◆ **Task prompt**: Restate word for word the opening line of the data below and every line after it until the line with "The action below", that line too, but not the pictures.
──────── Supplied information
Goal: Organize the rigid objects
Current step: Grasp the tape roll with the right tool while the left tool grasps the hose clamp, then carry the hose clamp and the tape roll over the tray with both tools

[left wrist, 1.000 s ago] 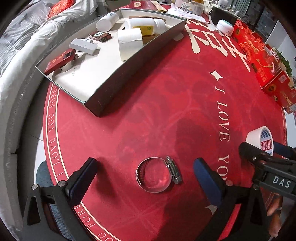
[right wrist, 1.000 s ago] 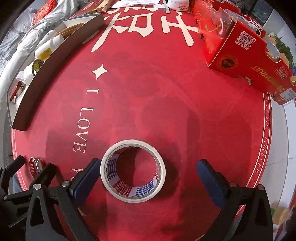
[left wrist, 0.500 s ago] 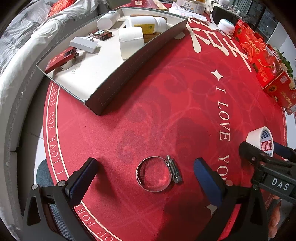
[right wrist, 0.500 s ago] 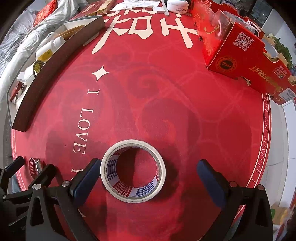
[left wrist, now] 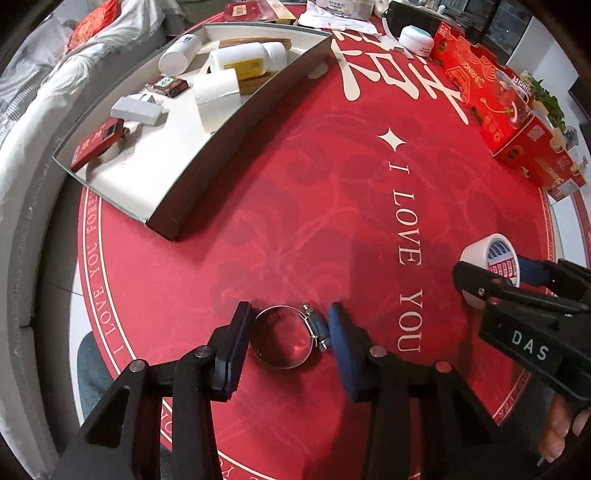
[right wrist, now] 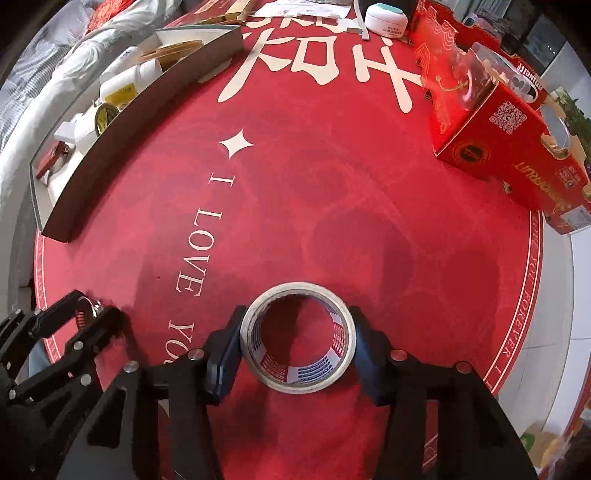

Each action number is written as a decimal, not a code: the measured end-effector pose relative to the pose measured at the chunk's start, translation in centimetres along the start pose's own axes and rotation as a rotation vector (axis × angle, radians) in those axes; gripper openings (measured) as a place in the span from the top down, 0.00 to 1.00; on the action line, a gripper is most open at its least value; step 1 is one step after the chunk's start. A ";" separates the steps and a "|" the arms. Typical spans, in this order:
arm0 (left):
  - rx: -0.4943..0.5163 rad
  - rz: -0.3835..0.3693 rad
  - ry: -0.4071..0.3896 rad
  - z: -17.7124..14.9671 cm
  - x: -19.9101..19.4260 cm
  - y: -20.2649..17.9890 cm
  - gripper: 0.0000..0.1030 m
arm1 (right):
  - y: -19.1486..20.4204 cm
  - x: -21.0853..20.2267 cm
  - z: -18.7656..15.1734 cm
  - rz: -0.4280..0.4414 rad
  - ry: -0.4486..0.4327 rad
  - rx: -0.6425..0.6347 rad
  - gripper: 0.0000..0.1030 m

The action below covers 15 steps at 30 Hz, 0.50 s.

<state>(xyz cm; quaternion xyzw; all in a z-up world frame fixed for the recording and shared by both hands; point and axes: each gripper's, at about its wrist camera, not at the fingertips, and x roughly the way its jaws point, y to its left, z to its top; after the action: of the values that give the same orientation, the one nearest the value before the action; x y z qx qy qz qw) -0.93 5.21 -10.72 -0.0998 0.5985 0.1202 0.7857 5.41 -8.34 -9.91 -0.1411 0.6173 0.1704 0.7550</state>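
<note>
Bench (left wrist: 295, 221): round, covered by a red cloth (right wrist: 332, 184) printed with large cream characters, a four-point star and "I LOVE YOU" — a ring of small lettering runs along the cloth's edge.
Sofa (left wrist: 33, 122): pale grey, curving round the bench's left side, draped with a white striped blanket (left wrist: 22, 74).
Cushion (left wrist: 92, 22): red, patterned, lying on the sofa beyond the bench's far left edge.
Floor (right wrist: 583, 295): light tiles, seen past the bench's right edge.
Light: bright and even — soft shadows fall on the cloth.
</note>
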 end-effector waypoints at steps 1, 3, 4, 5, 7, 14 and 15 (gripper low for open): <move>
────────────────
◆ **Solution to this exercise**:
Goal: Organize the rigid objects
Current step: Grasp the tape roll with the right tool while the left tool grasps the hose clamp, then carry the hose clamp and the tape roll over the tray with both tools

[left wrist, 1.000 s ago] 
[right wrist, 1.000 s ago] 
[left wrist, 0.500 s ago] 
[right wrist, 0.500 s ago] 
[left wrist, now] 
[right wrist, now] 

Each action number is written as a decimal, not a code: the measured end-effector pose relative to the pose measured at the chunk's start, translation in centimetres along the start pose's own axes and rotation as a rotation vector (axis × angle, radians) in those axes; gripper openings (measured) as a place in the span from the top down, 0.00 to 1.00; on the action line, a gripper is most open at its least value; step 1 is one step after the chunk's start. A ";" separates the steps and a "|" the arms. Typical spans, in this order:
arm0 (left):
  - rx: -0.4943..0.5163 rad
  - rz: -0.3835..0.3693 rad
  - ry: -0.4071..0.3896 rad
  - z: -17.7124..14.9671 cm
  - x: -19.9101..19.4260 cm
  - y: -20.2649..17.9890 cm
  - gripper: 0.0000..0.1030 m
arm1 (right):
  - y: -19.1486..20.4204 cm
  - x: -21.0853..20.2267 cm
  - z: -18.7656..15.1734 cm
  - rz: -0.4280..0.4414 rad
  - ry: -0.4486..0.4327 rad
  - rx: -0.6425..0.6347 rad
  - gripper: 0.0000..0.1030 m

The action below covers 15 steps at 30 Hz, 0.50 s.

No additional output will be produced.